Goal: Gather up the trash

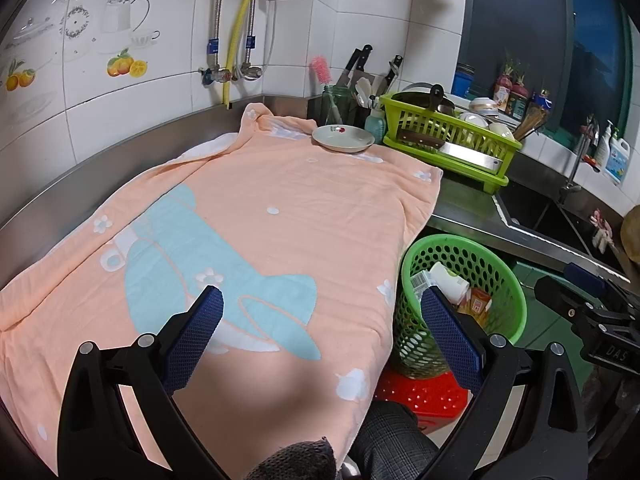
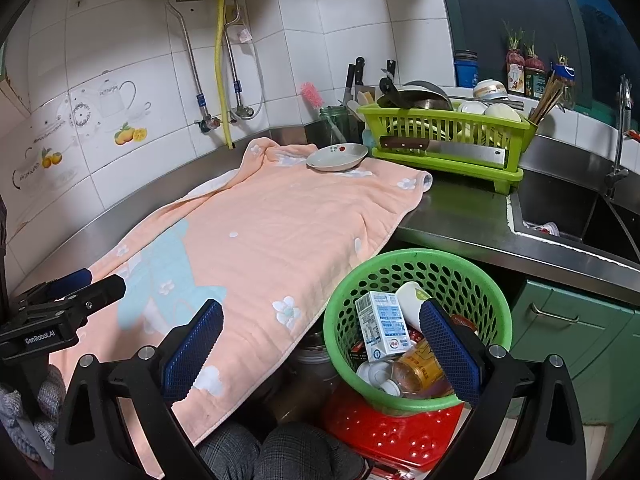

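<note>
We are holding both grippers, left (image 1: 322, 320) and right (image 2: 320, 332), with fingers spread apart and nothing between them. The trash is sitting in the green basket (image 2: 476, 280) at five o'clock of the towel (image 2: 280, 220): a milk carton (image 2: 380, 322), a paper cup (image 2: 410, 300), a bottle (image 2: 416, 372). We are judging them light and crushable, best pinched across the flat sides.

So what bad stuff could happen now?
The green basket sits on a red stool beside the counter, so a bump from the open right claw might tip it and spill the milk carton. The plate rests on the peach towel; snagging the towel could drag it off.
</note>
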The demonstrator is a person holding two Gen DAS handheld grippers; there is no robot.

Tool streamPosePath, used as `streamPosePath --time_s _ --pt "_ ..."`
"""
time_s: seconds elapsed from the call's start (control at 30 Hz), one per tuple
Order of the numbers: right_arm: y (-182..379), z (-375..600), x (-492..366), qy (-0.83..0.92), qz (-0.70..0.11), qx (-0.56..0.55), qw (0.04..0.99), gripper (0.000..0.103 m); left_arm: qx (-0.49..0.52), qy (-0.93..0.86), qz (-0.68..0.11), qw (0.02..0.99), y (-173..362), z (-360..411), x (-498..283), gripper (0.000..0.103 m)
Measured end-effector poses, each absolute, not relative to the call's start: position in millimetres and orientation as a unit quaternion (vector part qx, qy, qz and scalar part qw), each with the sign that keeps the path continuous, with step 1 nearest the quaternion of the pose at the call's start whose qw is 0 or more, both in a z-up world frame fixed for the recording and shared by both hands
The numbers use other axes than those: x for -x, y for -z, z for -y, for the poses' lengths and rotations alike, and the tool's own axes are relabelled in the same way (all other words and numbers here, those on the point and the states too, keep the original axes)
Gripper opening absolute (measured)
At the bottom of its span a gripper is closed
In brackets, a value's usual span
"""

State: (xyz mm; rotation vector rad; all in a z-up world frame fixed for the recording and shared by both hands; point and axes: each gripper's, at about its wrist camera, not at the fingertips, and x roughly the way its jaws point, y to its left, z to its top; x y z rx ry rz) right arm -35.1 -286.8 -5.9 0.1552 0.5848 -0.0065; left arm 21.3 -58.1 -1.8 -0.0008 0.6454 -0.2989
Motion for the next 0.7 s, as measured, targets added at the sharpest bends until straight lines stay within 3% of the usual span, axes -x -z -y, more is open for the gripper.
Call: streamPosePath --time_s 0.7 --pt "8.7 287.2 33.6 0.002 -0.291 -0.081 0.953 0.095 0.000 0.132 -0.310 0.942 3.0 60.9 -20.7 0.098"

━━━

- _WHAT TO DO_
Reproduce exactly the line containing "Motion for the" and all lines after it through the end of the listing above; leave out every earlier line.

- _RESPONSE BOX_
Motion for the next 0.7 s, as measured, targets added at the sharpest bends until straight lines stay within 3% of the usual span, axes -x -z -y, more is open for the gripper.
Call: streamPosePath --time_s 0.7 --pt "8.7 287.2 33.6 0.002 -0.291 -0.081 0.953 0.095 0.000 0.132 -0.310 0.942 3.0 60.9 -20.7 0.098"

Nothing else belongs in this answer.